> Exercise brief
Your task is to write out every line of the data exactly. Drop the pictures.

________________________________________

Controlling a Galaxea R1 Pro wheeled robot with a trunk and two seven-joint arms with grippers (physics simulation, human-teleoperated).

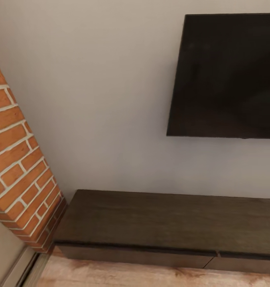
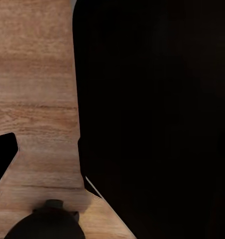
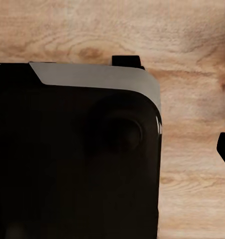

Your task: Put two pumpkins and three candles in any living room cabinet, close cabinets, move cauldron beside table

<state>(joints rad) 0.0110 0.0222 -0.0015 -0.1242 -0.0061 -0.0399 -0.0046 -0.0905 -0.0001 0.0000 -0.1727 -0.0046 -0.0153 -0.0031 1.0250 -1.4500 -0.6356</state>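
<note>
Grippers can't be judged open or closed; both wrist views look down past dark robot body at wood floor (image 3: pixel 192 45), arms probably tucked for driving. Ahead, the cabinet (image 1: pixel 166 223) sits shut against the far wall under a TV (image 1: pixel 226 75), brick pillar (image 1: pixel 19 167) left.

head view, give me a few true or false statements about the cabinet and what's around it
1. The cabinet stands against the pale wall. True.
2. One of the cabinet's drawers is pulled open. False: the fronts sit flush and shut.
3. A dark screen hangs on the wall above the cabinet. True.
4. A pumpkin sits on top of the cabinet. False: its visible top is bare.
5. A brick column stands at the cabinet's left end. True.
6. The floor in front of the cabinet is grey tile. False: it is light wood.
</note>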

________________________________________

> Exercise answer
Controlling a Galaxea R1 Pro wheeled robot with a trunk and two seven-joint arms with grippers (physics simulation, human-teleoperated).


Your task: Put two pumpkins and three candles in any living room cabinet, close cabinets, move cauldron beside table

<state>(joints rad) 0.0110 0.0222 -0.0015 -0.1242 -0.0061 -0.0399 -0.0046 -0.0905 -0.0001 0.0000 -0.1727 -0.0046 -0.0153 -0.0031 1.0250 -1.4500 -0.6356</state>
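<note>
Grippers can't be judged open or closed; both wrist views look down past dark robot body at wood floor (image 3: pixel 192 45), arms probably tucked for driving. Ahead, the cabinet (image 1: pixel 166 223) sits shut against the far wall under a TV (image 1: pixel 226 75), brick pillar (image 1: pixel 19 167) left.

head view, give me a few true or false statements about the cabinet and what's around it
1. The cabinet stands against the pale wall. True.
2. One of the cabinet's drawers is pulled open. False: the fronts sit flush and shut.
3. A dark screen hangs on the wall above the cabinet. True.
4. A pumpkin sits on top of the cabinet. False: its visible top is bare.
5. A brick column stands at the cabinet's left end. True.
6. The floor in front of the cabinet is grey tile. False: it is light wood.
</note>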

This output has been given in full.